Using the waLBerla codegen tutorial and doing minor tweaks to generate sweeps for 3D fields, I am unable to reproduce this bytes buffer issue. I also still don't know which type of information would require only 1 byte. Most of the data we use are 4 bytes (int32_t, float) or 8 bytes (int64_t, double). I'll need more time to get to the bottom of this.

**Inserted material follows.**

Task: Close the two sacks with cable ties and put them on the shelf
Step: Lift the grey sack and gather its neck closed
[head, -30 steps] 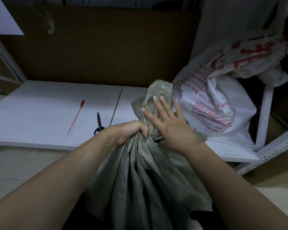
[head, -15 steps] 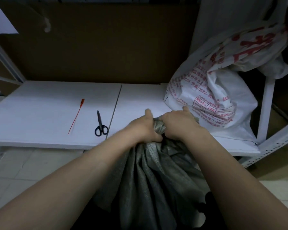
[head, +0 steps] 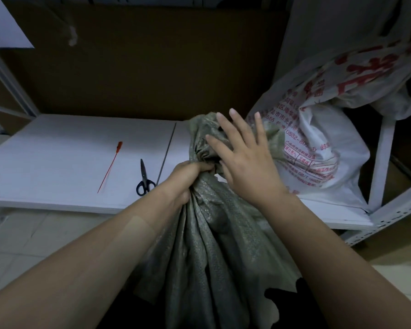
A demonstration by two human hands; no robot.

jngrad · 2024-09-20T20:29:49Z

src/walberla_bridge/src/lattice_boltzmann/lb_kernels.hpp

@@ -53,14 +59,17 @@ template <typename FT = double, Arch AT = Arch::CPU> struct KernelTrait {
 pystencils::CollideSweepDoublePrecisionThermalizedAVX;
 using CollisionModelLeesEdwards =
 pystencils::CollideSweepDoublePrecisionLeesEdwardsAVX;
+ using StreamSweep = pystencils::StreamSweepDoublePrecisionAVX;


The AVX stream sweeps only improve performance in single-precision. I'm including the double-precision kernel to be consistent.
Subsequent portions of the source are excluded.